Word for word, repeat each entry that follows.

━━━ Extracted information ━━━

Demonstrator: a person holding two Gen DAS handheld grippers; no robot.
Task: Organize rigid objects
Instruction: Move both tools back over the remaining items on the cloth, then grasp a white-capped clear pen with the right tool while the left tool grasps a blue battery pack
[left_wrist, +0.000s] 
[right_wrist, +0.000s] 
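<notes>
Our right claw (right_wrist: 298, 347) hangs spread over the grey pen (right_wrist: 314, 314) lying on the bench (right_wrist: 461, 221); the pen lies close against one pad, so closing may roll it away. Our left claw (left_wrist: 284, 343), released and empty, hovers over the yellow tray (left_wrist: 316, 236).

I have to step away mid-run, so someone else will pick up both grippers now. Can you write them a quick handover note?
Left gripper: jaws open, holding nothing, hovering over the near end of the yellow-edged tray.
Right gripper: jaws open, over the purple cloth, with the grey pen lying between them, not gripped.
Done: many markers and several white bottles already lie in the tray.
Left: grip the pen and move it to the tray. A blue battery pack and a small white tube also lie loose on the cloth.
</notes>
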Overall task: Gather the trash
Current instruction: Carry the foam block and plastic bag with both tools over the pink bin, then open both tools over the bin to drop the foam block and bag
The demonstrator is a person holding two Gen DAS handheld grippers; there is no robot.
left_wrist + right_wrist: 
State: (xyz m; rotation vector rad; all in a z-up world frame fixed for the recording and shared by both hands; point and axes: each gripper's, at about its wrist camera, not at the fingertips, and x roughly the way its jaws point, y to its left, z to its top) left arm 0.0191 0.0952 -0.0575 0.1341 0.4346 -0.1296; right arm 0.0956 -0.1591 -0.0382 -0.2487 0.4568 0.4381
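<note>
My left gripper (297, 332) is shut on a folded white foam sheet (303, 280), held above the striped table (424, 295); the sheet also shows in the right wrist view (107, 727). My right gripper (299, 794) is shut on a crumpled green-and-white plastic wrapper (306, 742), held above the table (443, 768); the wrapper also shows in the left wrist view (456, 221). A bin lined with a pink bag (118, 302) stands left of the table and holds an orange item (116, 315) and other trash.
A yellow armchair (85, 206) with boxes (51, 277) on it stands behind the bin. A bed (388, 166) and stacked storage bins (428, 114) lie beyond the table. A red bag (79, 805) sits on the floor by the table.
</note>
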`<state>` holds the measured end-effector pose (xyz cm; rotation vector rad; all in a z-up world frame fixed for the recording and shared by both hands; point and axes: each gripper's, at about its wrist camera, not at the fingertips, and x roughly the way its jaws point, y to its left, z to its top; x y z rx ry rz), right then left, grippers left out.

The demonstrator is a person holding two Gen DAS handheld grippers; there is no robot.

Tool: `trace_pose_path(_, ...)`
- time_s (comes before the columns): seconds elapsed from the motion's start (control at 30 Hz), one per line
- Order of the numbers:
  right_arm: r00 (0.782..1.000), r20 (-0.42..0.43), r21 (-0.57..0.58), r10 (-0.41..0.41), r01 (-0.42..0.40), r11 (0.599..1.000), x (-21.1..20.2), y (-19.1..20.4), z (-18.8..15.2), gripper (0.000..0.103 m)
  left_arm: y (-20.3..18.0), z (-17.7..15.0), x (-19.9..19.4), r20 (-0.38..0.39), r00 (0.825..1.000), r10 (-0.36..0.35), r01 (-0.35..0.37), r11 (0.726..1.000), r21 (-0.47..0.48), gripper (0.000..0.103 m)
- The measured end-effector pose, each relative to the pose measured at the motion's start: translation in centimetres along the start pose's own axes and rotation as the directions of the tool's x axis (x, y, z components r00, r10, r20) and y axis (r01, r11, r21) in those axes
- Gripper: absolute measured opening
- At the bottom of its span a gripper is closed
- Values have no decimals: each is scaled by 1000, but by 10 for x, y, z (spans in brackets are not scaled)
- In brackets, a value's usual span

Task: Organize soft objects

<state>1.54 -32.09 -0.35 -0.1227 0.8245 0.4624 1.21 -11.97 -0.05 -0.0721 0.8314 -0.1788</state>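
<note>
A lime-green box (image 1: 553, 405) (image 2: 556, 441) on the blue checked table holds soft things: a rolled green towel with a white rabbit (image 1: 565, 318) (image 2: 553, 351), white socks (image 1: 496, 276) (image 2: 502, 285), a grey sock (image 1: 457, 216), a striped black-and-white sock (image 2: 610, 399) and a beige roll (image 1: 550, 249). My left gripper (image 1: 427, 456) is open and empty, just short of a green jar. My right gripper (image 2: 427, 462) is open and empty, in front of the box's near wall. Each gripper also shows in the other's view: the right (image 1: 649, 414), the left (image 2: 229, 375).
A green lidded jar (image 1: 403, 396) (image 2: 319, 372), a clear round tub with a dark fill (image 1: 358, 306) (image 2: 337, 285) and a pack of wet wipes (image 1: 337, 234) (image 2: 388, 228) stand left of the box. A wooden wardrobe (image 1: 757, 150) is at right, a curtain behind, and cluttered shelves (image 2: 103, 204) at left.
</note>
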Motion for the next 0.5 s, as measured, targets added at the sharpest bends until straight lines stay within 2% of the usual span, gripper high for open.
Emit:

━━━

#### [Answer to this problem]
Demonstrator: a person holding two Gen DAS handheld grippers; no robot.
Task: Organize rigid objects
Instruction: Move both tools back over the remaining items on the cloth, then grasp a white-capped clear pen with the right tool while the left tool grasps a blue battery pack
[left_wrist, +0.000s] 
[right_wrist, +0.000s] 
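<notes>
Our right claw (right_wrist: 298, 347) hangs spread over the grey pen (right_wrist: 314, 314) lying on the bench (right_wrist: 461, 221); the pen lies close against one pad, so closing may roll it away. Our left claw (left_wrist: 284, 343), released and empty, hovers over the yellow tray (left_wrist: 316, 236).

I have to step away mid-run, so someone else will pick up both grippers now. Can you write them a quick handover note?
Left gripper: jaws open, holding nothing, hovering over the near end of the yellow-edged tray.
Right gripper: jaws open, over the purple cloth, with the grey pen lying between them, not gripped.
Done: many markers and several white bottles already lie in the tray.
Left: grip the pen and move it to the tray. A blue battery pack and a small white tube also lie loose on the cloth.
</notes>
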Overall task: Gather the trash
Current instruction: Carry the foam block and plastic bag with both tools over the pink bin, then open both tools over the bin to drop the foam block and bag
The demonstrator is a person holding two Gen DAS handheld grippers; there is no robot.
left_wrist + right_wrist: 
State: (xyz m; rotation vector rad; all in a z-up world frame fixed for the recording and shared by both hands; point and axes: each gripper's, at about its wrist camera, not at the fingertips, and x roughly the way its jaws point, y to its left, z to its top) left arm 0.0191 0.0952 -0.0575 0.1341 0.4346 -0.1296; right arm 0.0956 -0.1591 -0.0382 -0.2487 0.4568 0.4381
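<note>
My left gripper (297, 332) is shut on a folded white foam sheet (303, 280), held above the striped table (424, 295); the sheet also shows in the right wrist view (107, 727). My right gripper (299, 794) is shut on a crumpled green-and-white plastic wrapper (306, 742), held above the table (443, 768); the wrapper also shows in the left wrist view (456, 221). A bin lined with a pink bag (118, 302) stands left of the table and holds an orange item (116, 315) and other trash.
A yellow armchair (85, 206) with boxes (51, 277) on it stands behind the bin. A bed (388, 166) and stacked storage bins (428, 114) lie beyond the table. A red bag (79, 805) sits on the floor by the table.
</note>
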`<state>` holds the measured end-effector pose (xyz cm; rotation vector rad; all in a z-up world frame fixed for the recording and shared by both hands; point and axes: each gripper's, at about its wrist camera, not at the fingertips, and x roughly the way its jaws point, y to its left, z to its top; x y z rx ry rz), right then left, grippers left out.

The demonstrator is a person holding two Gen DAS handheld grippers; there is no robot.

Tool: `trace_pose_path(_, ...)`
- time_s (comes before the columns): seconds elapsed from the motion's start (control at 30 Hz), one per line
- Order of the numbers:
  right_arm: r00 (0.782..1.000), r20 (-0.42..0.43), r21 (-0.57..0.58), r10 (-0.41..0.41), r01 (-0.42..0.40), r11 (0.599..1.000), x (-21.1..20.2), y (-19.1..20.4), z (-18.8..15.2), gripper (0.000..0.103 m)
  left_arm: y (-20.3..18.0), z (-17.7..15.0), x (-19.9..19.4), r20 (-0.38..0.39), r00 (0.825..1.000), r10 (-0.36..0.35), r01 (-0.35..0.37), r11 (0.726..1.000), r21 (-0.47..0.48), gripper (0.000..0.103 m)
- The measured end-effector pose, each relative to the pose measured at the motion's start: translation in centimetres along the start pose's own axes and rotation as the directions of the tool's x axis (x, y, z components r00, r10, r20) and y axis (r01, r11, r21) in those axes
- Gripper: absolute measured opening
- At the bottom of its span a gripper is closed
- Values have no decimals: each is scaled by 1000, but by 10 for x, y, z (spans in brackets are not scaled)
- In brackets, a value's usual span

Task: Organize soft objects

<state>1.54 -32.09 -0.35 -0.1227 0.8245 0.4624 1.21 -11.97 -0.05 -0.0721 0.8314 -0.1788</state>
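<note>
A lime-green box (image 1: 553, 405) (image 2: 556, 441) on the blue checked table holds soft things: a rolled green towel with a white rabbit (image 1: 565, 318) (image 2: 553, 351), white socks (image 1: 496, 276) (image 2: 502, 285), a grey sock (image 1: 457, 216), a striped black-and-white sock (image 2: 610, 399) and a beige roll (image 1: 550, 249). My left gripper (image 1: 427, 456) is open and empty, just short of a green jar. My right gripper (image 2: 427, 462) is open and empty, in front of the box's near wall. Each gripper also shows in the other's view: the right (image 1: 649, 414), the left (image 2: 229, 375).
A green lidded jar (image 1: 403, 396) (image 2: 319, 372), a clear round tub with a dark fill (image 1: 358, 306) (image 2: 337, 285) and a pack of wet wipes (image 1: 337, 234) (image 2: 388, 228) stand left of the box. A wooden wardrobe (image 1: 757, 150) is at right, a curtain behind, and cluttered shelves (image 2: 103, 204) at left.
</note>
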Motion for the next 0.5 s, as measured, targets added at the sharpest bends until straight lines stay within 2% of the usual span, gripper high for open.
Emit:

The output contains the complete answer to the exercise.